The event was attended by Carl Austin-Behan, the first openly Lord Mayor of Manchester, who has worked to engage with and connect the city’s diverse communities.
“It’s a story that needs to be told,” he said. “2017 is not only the time to do this because of the 50th anniversary but because, as we look forward, we also have to remember that the path to equality is an ongoing journey.
“I was forced to leave the RAF for being gay, with the armed forces ban only being lifted in 2000, something that today’s young people find hard to comprehend. And as Manchester has been such a central part of the LGBT+ movement, it’s fantastic to see all of this taking place in the city.”

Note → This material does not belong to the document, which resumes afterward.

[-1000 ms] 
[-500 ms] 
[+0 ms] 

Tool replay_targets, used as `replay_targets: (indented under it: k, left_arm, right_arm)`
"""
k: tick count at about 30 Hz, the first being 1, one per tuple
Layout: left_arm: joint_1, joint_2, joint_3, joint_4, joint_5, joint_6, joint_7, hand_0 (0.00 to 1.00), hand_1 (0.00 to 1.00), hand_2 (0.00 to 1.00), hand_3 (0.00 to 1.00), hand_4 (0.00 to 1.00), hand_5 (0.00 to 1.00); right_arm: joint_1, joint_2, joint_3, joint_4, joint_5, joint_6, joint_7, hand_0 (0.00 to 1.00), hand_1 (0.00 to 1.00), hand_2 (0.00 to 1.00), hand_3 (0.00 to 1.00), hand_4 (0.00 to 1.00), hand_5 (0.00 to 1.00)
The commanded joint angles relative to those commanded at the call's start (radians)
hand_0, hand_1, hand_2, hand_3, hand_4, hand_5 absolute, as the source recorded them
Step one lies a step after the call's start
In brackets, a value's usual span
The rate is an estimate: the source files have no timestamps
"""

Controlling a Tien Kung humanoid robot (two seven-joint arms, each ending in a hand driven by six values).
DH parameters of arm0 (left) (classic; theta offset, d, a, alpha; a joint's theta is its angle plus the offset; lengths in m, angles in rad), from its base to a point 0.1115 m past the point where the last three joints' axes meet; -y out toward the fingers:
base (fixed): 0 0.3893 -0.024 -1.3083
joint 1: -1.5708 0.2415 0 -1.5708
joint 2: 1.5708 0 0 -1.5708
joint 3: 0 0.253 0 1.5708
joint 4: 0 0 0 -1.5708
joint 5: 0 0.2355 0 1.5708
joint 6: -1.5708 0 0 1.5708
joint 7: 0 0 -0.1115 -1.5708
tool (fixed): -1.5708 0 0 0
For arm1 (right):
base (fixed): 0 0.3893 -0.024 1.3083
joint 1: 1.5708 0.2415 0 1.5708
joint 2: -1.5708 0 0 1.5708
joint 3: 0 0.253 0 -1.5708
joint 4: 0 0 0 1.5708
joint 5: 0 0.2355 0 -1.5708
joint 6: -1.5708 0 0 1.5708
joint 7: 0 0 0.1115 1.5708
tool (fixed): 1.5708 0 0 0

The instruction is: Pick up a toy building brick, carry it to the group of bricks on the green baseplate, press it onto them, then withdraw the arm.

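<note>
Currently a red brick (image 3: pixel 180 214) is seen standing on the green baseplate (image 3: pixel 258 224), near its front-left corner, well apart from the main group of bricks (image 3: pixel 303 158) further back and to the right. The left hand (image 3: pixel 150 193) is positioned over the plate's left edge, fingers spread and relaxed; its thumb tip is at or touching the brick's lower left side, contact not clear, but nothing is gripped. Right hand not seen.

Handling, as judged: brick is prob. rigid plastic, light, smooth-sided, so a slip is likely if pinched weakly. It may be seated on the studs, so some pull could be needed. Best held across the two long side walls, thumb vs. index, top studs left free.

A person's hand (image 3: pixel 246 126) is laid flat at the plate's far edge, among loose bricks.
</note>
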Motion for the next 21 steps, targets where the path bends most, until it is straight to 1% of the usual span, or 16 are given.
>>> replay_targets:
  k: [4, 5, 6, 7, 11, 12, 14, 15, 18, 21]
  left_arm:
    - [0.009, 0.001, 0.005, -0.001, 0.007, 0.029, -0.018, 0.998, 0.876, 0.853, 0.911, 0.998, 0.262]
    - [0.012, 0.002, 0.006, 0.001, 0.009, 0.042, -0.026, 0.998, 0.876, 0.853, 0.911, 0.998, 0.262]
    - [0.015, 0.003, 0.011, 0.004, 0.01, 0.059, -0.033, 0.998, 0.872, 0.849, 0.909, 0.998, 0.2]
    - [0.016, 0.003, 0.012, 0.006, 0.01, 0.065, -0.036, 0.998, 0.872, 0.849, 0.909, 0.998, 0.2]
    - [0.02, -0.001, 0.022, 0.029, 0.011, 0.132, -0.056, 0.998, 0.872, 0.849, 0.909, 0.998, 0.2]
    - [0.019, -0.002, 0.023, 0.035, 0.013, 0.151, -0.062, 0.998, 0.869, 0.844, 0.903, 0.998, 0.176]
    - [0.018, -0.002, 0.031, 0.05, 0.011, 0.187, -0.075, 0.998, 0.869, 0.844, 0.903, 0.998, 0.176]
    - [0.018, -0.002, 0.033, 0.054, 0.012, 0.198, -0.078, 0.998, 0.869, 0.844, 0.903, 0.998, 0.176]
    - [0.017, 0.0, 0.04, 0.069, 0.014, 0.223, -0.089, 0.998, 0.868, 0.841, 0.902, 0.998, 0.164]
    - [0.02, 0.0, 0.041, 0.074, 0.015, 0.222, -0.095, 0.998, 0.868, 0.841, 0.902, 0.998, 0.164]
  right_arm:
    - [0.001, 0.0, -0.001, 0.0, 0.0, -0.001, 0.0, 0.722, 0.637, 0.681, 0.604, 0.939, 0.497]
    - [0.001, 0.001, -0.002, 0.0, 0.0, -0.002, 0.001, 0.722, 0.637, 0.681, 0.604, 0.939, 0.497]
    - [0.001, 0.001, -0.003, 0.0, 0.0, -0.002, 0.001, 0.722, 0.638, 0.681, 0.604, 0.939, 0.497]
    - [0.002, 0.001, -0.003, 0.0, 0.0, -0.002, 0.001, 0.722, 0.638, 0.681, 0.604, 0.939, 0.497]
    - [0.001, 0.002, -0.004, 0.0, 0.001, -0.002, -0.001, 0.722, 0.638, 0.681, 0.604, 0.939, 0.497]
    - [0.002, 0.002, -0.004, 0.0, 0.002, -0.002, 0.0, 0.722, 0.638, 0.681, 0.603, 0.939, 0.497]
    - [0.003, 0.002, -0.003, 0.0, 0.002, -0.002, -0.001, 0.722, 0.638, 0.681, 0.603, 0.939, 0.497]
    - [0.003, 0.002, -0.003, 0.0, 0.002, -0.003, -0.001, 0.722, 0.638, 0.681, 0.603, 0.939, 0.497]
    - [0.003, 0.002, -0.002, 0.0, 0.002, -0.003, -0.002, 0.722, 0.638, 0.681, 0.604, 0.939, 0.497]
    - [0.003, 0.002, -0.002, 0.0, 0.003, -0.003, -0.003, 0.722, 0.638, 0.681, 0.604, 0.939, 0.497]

Manchester has played a big part in furthering the fight for equality. It is home to The New Union hotel, one of the oldest meeting places in the north west for the LGBT community, Canal Street and The Village, which have created a community in themselves.
In the 1970s the radical emporium Grassroots on Newton Street sold gay literature, whilst Sackville Gardens is home to The Beacon of Hope which commemorates lives lost to HIV and AIDS and the Alan Turing memorial.
The exhibition will open on 25 February 2017 – 50 years since the partial de-criminalisation of homosexual acts in England and Wales under the 1967 Sexual Offences Act – and will be on show until 3 September 2017.